1 乳幼児突然死症候群(sudden infant death syndrome,   SIDS)の定義

 SIDSは突然死に死亡したという状況の表現ではなく、ひとつの疾患単位である。すなわち、感染症や代謝性疾患など突然死亡する診断がついた時点で、その診断名がつきSIDSとは呼ばない。
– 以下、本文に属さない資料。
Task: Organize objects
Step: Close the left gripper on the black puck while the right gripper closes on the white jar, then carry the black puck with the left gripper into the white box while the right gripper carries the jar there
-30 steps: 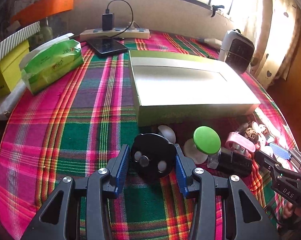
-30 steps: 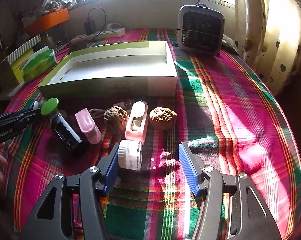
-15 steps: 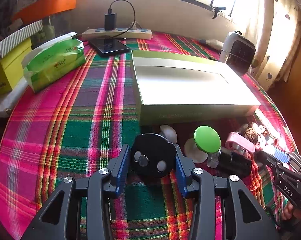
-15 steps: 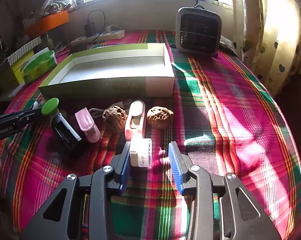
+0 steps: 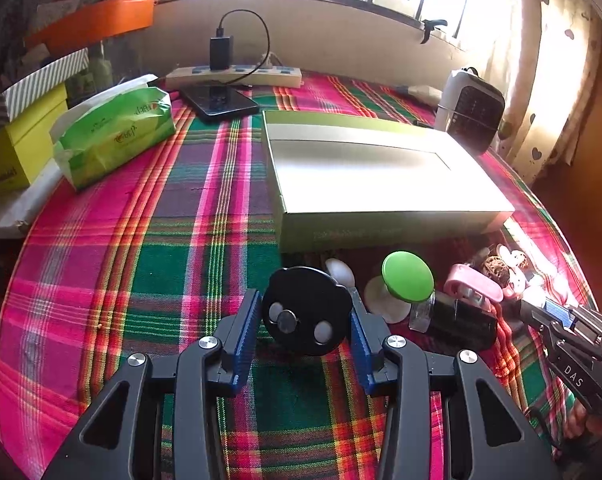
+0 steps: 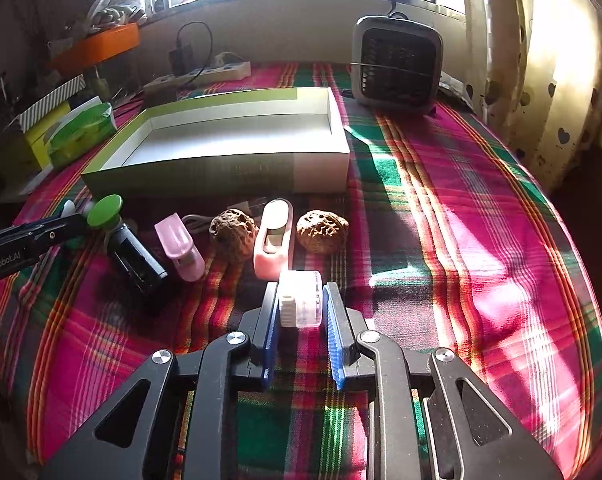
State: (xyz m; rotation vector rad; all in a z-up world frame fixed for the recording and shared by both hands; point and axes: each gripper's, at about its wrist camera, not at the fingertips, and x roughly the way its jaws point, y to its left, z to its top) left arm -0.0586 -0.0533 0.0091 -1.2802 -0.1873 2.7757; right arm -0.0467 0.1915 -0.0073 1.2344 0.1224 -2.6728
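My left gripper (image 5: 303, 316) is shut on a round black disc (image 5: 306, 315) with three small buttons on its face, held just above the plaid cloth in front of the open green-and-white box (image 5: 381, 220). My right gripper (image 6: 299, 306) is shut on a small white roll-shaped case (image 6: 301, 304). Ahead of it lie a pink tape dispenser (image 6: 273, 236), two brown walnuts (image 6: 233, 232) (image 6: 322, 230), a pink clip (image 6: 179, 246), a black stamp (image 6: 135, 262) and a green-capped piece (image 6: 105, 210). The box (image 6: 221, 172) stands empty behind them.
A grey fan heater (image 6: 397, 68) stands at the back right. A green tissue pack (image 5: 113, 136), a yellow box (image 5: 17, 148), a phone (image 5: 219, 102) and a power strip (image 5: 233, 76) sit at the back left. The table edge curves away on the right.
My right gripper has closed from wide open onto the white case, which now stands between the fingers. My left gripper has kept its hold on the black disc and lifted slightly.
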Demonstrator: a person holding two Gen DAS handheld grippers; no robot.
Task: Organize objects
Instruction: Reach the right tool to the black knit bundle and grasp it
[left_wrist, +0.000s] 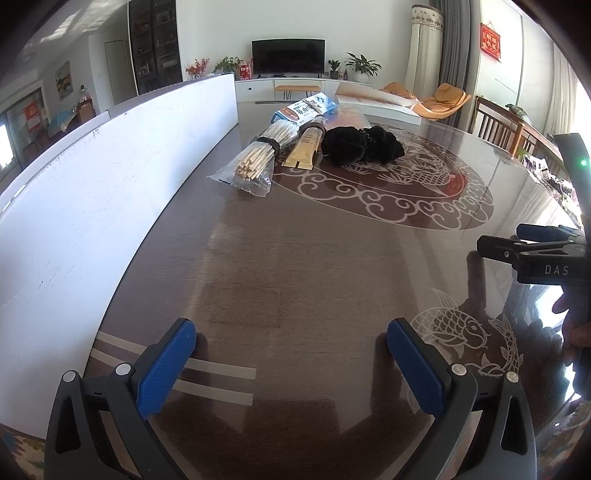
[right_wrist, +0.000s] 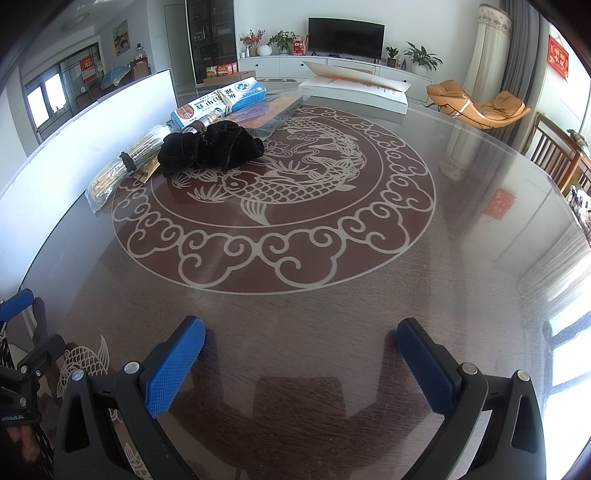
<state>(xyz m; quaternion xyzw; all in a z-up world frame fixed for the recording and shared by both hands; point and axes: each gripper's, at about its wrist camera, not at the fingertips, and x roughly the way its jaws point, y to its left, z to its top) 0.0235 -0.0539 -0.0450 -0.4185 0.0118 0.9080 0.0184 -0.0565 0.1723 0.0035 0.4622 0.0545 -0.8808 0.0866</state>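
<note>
- Left tongs (left_wrist: 291, 347) and right tongs (right_wrist: 301, 349) are hovering spread and empty over the desk (right_wrist: 332, 295).
- Chopstick bundle (left_wrist: 256, 160), black cloth (right_wrist: 207, 147) and blue box (right_wrist: 221, 99) are lying well ahead of both tongs, clustered together.

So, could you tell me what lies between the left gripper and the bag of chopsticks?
Nothing: in the left wrist view only bare glossy table lies between the open left gripper and the bag of chopsticks.
</note>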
またSIDSは原因が不詳の疾患、という不適切な文言が一人歩きしているところから、死因が分からなかった事例に付けられるWaste basket のように考えられていることは大きな誤りで、SIDSは臨床像が明確に定義されているばかりでなく、その病態もほぼ理解されている明確なdisease entity であることを理解しなければならない。
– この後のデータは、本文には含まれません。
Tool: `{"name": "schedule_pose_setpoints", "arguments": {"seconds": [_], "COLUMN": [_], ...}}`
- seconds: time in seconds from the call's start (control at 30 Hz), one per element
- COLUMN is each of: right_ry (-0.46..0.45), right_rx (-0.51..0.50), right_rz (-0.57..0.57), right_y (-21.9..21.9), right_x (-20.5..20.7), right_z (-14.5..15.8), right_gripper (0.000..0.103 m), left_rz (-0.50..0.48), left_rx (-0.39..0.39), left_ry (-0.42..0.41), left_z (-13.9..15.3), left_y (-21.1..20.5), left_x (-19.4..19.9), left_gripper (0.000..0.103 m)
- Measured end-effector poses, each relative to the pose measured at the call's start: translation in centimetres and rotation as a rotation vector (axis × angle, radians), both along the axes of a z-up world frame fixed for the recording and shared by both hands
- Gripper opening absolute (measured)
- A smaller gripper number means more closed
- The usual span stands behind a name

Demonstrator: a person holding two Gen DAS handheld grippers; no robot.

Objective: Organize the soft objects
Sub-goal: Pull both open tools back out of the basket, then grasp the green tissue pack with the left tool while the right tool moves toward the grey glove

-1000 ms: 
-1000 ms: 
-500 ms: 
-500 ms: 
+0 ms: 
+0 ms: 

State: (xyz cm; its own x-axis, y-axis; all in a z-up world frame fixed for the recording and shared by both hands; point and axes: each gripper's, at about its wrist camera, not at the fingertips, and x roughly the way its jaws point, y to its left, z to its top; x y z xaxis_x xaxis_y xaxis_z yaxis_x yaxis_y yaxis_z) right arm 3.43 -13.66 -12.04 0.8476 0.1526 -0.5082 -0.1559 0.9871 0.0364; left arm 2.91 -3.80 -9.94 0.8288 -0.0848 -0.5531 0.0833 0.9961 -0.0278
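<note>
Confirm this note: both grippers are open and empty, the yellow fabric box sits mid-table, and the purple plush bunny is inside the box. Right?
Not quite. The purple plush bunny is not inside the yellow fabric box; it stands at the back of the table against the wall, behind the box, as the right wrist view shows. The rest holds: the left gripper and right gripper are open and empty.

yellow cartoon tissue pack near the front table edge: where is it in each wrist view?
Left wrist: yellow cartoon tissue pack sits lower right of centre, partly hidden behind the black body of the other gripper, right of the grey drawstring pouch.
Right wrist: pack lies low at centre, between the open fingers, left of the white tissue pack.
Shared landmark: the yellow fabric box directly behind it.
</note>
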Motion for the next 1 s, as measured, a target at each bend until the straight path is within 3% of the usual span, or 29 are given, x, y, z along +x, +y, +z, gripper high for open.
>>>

 厚労省研究班の定義は、「それまでの健康状態および既往歴からその死が予想できず、しかも死亡状況および剖検によってもその原因が不詳である乳幼児に突然の死をもたらした症候群」とされている。解説を加えると、それまでの健康状態とはSIDSの約半数が鼻水や軽い咳などの風邪症状を呈しているが、突然死する健康状態とはみなされない程度を意味する。逆に40度の高熱や痙攣があった場合は、たとえ児の状態が良好にみえて突然の死は予想外である、と考えられてもSIDSとは呼ばない。その理由は、高熱をきたす疾患や痙攣をきたす疾患があることが突然死と無関係と言えない無いからである。それまでの既往歴とは、心疾患を有して専門病院に通院治療を受けていた乳児などが、状態が安定していてその死が突然に思われてもSIDSとは呼ばない。すなわち、SIDSは家族のみならず医師も突然の死をもたらしうるような疾患を有していない児に起こるものを呼ぶ。
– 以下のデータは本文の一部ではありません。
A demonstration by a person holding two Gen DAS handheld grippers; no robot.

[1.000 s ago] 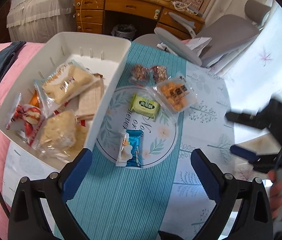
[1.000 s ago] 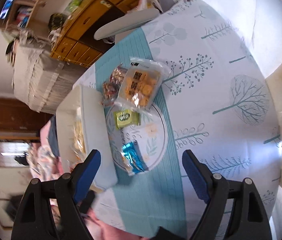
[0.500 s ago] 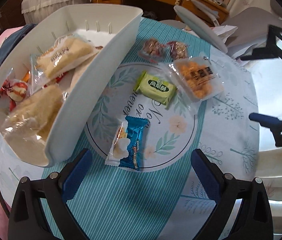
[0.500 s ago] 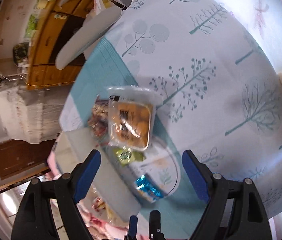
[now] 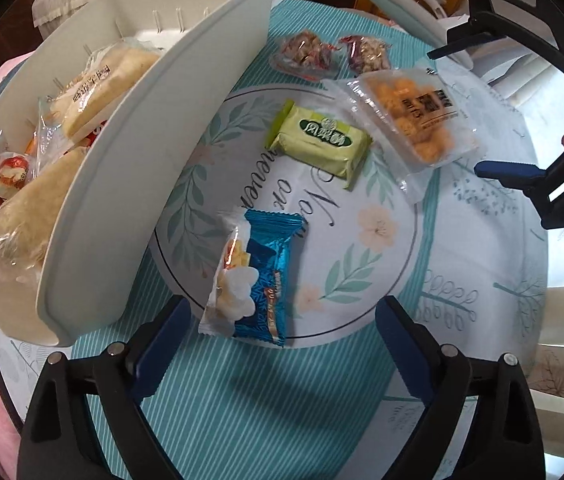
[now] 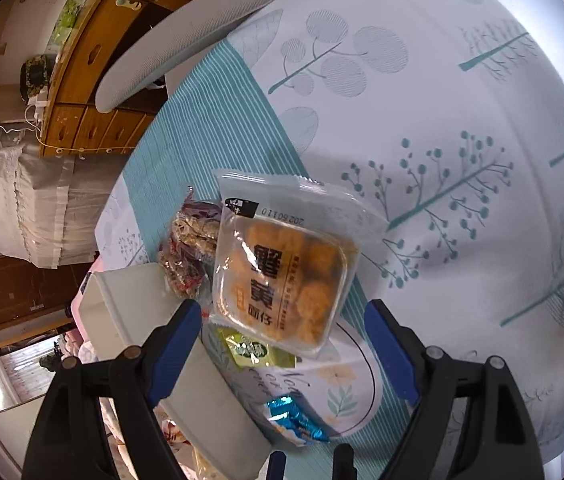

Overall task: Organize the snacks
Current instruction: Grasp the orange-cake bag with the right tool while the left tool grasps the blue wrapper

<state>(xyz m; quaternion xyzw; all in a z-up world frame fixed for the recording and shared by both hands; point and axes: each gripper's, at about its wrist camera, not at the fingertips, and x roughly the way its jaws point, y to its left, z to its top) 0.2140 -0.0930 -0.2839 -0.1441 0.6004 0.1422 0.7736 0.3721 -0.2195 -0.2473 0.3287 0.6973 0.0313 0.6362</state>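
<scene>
Left gripper [image 5: 282, 334] is pointing steeply down over the blue packet [image 5: 256, 276], jaws wide but closing, with nothing pressed between the pads. The packet's near end is lying between the two blue fingertips [image 5: 164, 340], flat on the round printed mat [image 5: 365, 264].

Right gripper [image 6: 283, 338] is hanging wide and empty above the clear tray pack of orange puffs [image 6: 282, 268]; its pads are straddling the pack's near edge without touching.

Judgement on the step: each hand appears to be lining up on one loose snack to carry into the white bin [image 5: 186, 128]. The blue packet is thin and slick, so the left pads probably need to go right down to the cloth and pinch across the narrow width. The tray pack is wide and crinkly; gripping the rigid tray rather than the loose film edge looks safer.

Edges and room:
- Bin wall is standing just beside the blue packet on the left; little slack for that finger.
- Green bar [image 5: 319, 142] and two small nut packs [image 5: 307, 54] are lying between the two targets, near the tray pack.
- Open tablecloth [image 6: 461, 140] to the right of the tray pack is giving the right hand free room.
- The two grippers are working near each other; lifting in turn seems wiser.
</scene>
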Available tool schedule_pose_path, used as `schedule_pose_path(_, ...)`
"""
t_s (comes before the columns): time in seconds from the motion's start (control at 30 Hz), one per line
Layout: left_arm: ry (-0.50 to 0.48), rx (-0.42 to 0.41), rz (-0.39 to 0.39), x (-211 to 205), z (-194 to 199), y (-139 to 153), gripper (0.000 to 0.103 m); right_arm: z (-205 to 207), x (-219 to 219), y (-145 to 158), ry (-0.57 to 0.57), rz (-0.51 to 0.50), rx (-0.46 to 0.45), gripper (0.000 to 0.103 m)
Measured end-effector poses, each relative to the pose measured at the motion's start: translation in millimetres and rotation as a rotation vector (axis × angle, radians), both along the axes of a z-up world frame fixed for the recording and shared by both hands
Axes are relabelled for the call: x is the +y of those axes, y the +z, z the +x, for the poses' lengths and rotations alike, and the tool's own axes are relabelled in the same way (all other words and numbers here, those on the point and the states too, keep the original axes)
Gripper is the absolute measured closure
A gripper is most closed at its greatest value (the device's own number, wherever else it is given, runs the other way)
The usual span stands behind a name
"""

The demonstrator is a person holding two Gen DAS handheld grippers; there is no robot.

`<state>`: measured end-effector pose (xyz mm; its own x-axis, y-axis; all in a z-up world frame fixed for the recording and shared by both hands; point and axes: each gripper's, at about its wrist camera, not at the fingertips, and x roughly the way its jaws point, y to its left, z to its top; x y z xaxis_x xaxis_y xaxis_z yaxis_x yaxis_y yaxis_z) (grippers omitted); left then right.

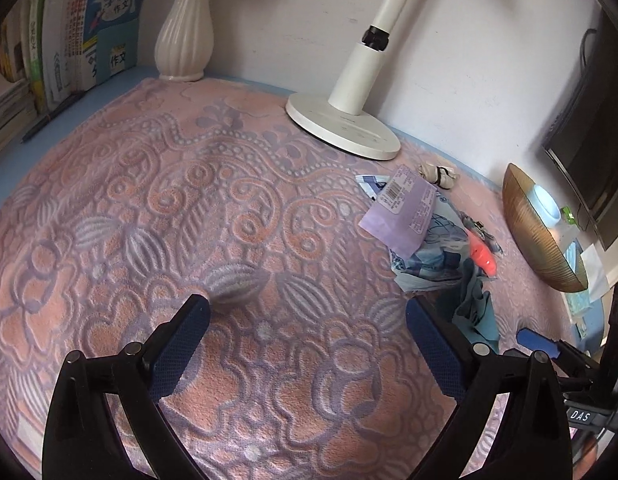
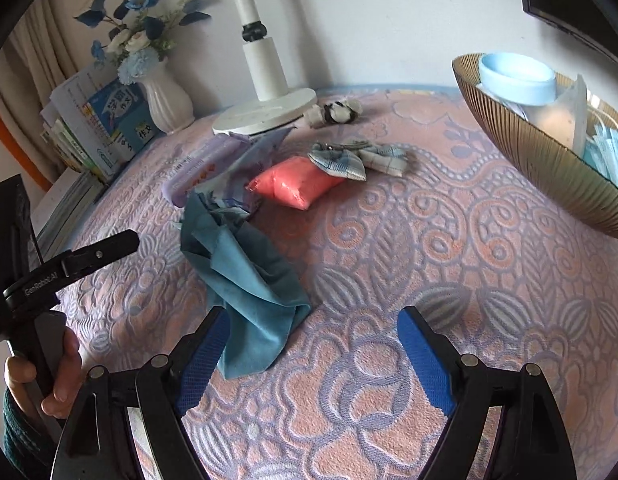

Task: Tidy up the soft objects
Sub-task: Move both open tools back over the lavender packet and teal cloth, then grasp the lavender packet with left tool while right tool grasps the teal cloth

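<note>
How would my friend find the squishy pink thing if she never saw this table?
Start at the white lamp base near the wall, then come forward to the pile of soft things on the patterned tablecloth. The pink pouch lies between the checked bow and the teal cloth. It is the only bright coral, puffy, shiny one.

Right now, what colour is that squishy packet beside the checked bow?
Coral pink, clearest in the right wrist view.
</note>
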<state>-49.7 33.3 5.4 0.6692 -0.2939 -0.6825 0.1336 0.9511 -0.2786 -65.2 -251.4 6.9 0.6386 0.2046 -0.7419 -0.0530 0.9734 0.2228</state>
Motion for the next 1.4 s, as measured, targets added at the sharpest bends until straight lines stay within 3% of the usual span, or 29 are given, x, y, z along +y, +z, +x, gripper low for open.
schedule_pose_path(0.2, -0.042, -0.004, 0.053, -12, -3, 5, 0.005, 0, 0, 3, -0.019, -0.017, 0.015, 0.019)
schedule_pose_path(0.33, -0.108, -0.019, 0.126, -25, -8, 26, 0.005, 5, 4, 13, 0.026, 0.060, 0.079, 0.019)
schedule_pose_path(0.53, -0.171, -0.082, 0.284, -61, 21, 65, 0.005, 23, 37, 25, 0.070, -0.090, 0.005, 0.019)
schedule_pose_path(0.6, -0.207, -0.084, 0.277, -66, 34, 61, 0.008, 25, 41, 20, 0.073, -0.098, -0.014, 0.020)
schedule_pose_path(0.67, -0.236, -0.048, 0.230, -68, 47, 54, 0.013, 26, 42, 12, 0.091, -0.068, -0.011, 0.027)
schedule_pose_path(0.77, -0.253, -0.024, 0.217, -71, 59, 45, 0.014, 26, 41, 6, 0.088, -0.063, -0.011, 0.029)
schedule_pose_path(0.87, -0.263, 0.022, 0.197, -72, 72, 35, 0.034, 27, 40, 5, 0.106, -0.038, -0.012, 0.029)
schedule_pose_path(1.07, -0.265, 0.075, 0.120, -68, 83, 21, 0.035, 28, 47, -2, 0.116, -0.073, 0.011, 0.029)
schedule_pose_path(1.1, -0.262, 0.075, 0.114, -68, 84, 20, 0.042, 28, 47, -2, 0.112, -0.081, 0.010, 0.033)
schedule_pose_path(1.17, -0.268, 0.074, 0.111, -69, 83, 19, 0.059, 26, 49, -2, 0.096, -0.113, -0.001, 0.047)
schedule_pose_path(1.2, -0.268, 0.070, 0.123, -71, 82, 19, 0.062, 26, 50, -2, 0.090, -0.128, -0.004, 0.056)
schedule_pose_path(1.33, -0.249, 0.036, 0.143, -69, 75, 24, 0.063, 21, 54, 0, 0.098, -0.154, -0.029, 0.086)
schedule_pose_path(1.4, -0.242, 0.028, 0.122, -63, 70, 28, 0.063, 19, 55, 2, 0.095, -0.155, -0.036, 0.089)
 死亡状況とは、突然死の原因としてSIDSと鑑別が必要な事故および犯罪(乳児殺し、乳幼児非虐待症候群)との鑑別が極めて重要であるからである。例えば児がベットの柵に首を挟んだ状態で発見されたり、あるいはベットから離れた不自然な位置で発見された場合などは、SIDSよりも事故または犯罪が考慮されなければならない。剖検によっても原因が不詳と言うのは、児に突然の死をもたらしうる心疾患や感染症などの所見が認められなかったという意味である。当然児が死亡したのであるから原因はあるはずだが、その病理所見は通常の解剖のレベルでは認められないものと考えられ、SIDS以外の診断がつくような明確な所見がなかったことである。  最新の定義では1歳までとされている理由は、それ以降でもSIDS同様の突然死例が稀ながら起こりうるが、その多くはSIDSとは異なった隠れた疾患によることが多いので、乳児期に絞られている。それゆえSIDSの正しい呼び名は乳児突然死症候群であるが、これまで同様に乳幼児突然死症候群と呼ばれている。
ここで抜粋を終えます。